=== Exercise requirements ===
Only the lines of the data below from the one with "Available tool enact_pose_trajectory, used" through the one with "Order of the" are wanted. Repeat them exactly.

=== Data for this task ===
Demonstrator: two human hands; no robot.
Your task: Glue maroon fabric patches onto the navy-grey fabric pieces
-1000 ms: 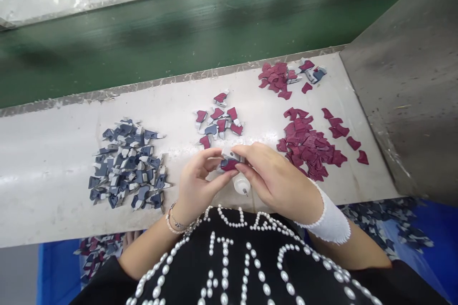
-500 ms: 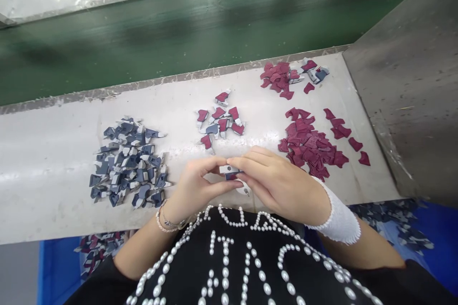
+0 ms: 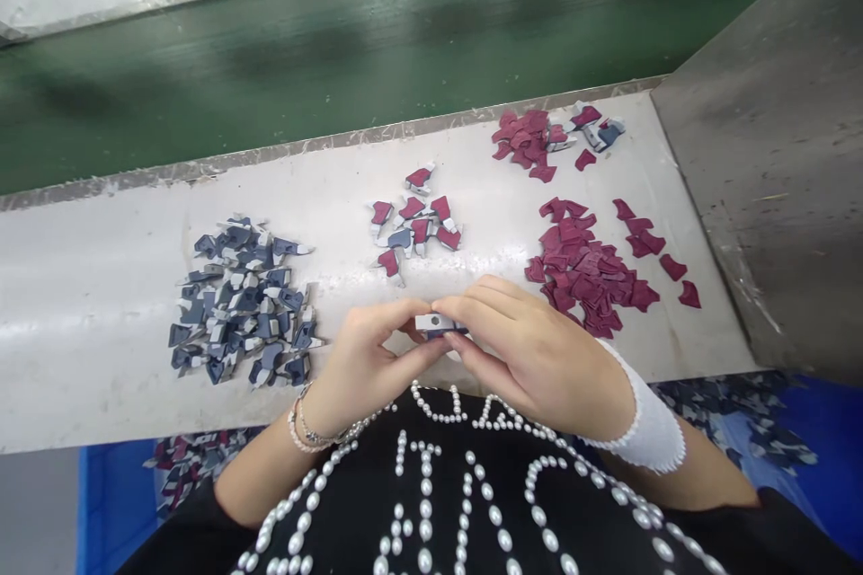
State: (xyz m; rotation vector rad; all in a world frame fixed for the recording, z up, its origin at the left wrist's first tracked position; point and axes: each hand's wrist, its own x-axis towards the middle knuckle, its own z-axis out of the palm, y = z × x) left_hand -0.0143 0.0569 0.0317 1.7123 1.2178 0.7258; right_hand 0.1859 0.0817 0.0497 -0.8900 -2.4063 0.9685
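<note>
The left hand (image 3: 368, 368) and the right hand (image 3: 532, 359) are held close together above the front of the bench, fingers curled and partly closed. Between their fingertips, they pinch a small layered piece (image 3: 436, 323), with a light grey tab showing a round hole on top and a darker layer beneath, partly hidden by the fingers. The piece is held clear of the white work surface (image 3: 101, 377), just in front of the person's black top (image 3: 424, 485), which is decorated with pearl beads. A white cuff (image 3: 647, 422) covers the right wrist, and bracelets (image 3: 306, 420) encircle the left wrist. Four groups of parts lie on the surface. A pile of navy-and-grey pieces (image 3: 239, 301) lies to the left of the hands, and a smaller pile of maroon-and-grey pieces (image 3: 414, 225) lies ahead of them. A pile of loose maroon pieces (image 3: 580, 269) lies to the right, and a further maroon cluster (image 3: 526, 139) lies near the far edge. Beyond that edge runs a green conveyor belt (image 3: 404, 45). Blue bins (image 3: 114, 503) containing more pieces sit below the bench.
</note>
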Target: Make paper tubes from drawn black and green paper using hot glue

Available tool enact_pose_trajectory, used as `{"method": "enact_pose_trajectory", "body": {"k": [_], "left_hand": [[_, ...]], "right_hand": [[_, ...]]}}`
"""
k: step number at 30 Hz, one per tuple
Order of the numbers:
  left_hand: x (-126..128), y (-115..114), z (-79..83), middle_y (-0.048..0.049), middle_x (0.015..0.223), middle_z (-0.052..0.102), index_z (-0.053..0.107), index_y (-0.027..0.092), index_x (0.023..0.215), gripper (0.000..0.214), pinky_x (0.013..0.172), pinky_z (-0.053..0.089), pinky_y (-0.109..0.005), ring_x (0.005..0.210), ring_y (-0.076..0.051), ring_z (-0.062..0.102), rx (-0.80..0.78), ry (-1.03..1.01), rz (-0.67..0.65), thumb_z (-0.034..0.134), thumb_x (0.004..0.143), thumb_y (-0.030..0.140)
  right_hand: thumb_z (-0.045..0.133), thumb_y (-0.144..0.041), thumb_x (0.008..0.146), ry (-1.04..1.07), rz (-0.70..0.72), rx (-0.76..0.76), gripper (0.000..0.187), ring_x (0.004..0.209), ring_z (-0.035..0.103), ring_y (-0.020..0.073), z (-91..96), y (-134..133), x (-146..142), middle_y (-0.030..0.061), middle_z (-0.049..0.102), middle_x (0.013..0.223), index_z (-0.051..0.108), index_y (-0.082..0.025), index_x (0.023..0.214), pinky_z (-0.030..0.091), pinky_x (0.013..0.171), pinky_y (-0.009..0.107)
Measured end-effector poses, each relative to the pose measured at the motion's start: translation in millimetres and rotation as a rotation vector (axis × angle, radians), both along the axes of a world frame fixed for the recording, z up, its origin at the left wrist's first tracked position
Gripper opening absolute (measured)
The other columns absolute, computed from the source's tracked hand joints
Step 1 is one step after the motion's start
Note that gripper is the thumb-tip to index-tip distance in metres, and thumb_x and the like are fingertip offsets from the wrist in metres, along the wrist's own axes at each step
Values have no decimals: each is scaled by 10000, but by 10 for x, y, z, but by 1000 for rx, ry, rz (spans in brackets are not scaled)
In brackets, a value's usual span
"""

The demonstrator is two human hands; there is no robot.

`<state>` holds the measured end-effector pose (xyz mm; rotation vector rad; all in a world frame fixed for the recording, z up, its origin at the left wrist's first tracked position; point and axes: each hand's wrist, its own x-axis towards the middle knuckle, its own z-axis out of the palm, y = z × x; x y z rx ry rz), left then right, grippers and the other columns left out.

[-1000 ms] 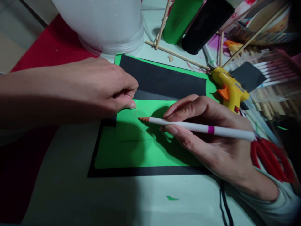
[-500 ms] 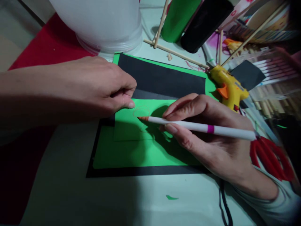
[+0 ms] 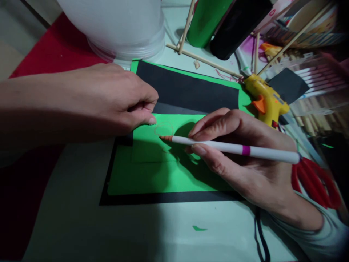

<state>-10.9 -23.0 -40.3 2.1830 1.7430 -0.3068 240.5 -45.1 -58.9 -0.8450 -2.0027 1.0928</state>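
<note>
My right hand (image 3: 240,160) grips a white marker (image 3: 231,147) with a pink band, its orange tip resting on a small green paper piece (image 3: 152,143) beside a faint drawn outline. My left hand (image 3: 114,98) has its fingers curled, with the fingertips pressing the top left edge of that green piece. Under it lie a larger green sheet (image 3: 152,178) and a black sheet (image 3: 188,89), stacked on the pale table.
A yellow glue gun (image 3: 265,100) lies at the right, red scissors (image 3: 316,182) below it. A large clear plastic container (image 3: 120,25) stands at the back. Wooden sticks (image 3: 204,62), a green roll and a black roll crowd the back right. Red cloth (image 3: 54,51) covers the left.
Almost nothing differs. The marker tip stays at the same spot by the drawn outline and both hands hold their places; the view has shifted slightly.
</note>
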Motion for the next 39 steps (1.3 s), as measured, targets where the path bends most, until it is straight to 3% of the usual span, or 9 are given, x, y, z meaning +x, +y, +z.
{"method": "enact_pose_trajectory", "body": {"k": [12, 21, 26, 30, 35, 39], "left_hand": [[45, 3, 62, 56, 500, 518, 568, 238, 674, 307, 581, 272, -331, 460, -129, 450, -22, 13, 3, 595, 918, 423], [-103, 20, -106, 54, 546, 559, 617, 246, 702, 317, 562, 258, -325, 461, -124, 495, 51, 25, -35, 551, 907, 478], [-106, 4, -96, 42, 554, 579, 609, 248, 716, 320, 570, 265, -327, 482, -129, 499, 67, 6, -90, 493, 932, 454], [-101, 24, -61, 34, 554, 562, 576, 242, 700, 320, 553, 270, -328, 490, -136, 508, 61, -11, -107, 487, 925, 451], [-82, 34, -40, 21, 537, 509, 556, 242, 684, 431, 563, 298, -330, 496, -161, 518, 45, -11, -137, 440, 934, 574], [-63, 9, -51, 24, 535, 477, 533, 245, 696, 363, 575, 280, -332, 494, -162, 483, 66, -38, -149, 447, 942, 497]], "right_hand": [[764, -235, 913, 27, 22, 34, 82, 795, 700, 206, 0, 13, 3, 40, 734, 825, 699, -233, 864, 574, 609, 333], [791, -204, 897, 39, 53, 16, 69, 852, 736, 205, -21, 19, -16, 34, 765, 876, 734, -239, 913, 621, 693, 320], [790, -152, 896, 45, 70, 62, 107, 909, 739, 198, -36, 1, -14, 35, 768, 902, 744, -239, 938, 645, 773, 314], [779, -176, 911, 33, 63, 75, 90, 919, 742, 223, -47, -5, -19, 40, 777, 928, 748, -254, 942, 653, 777, 365], [790, -179, 905, 51, 86, 153, 83, 923, 733, 194, -76, 0, -33, 30, 774, 927, 743, -233, 947, 642, 796, 321], [806, -141, 877, 62, 66, 169, 134, 934, 724, 194, -89, -10, -38, 40, 772, 950, 747, -214, 973, 641, 798, 318]]}}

=== Response ===
Available tool enact_pose_trajectory, used as `{"method": "enact_pose_trajectory", "body": {"k": [_], "left_hand": [[_, ...]], "right_hand": [[_, ...]]}}`
"""
k: step number at 30 Hz, one per tuple
Order of the numbers:

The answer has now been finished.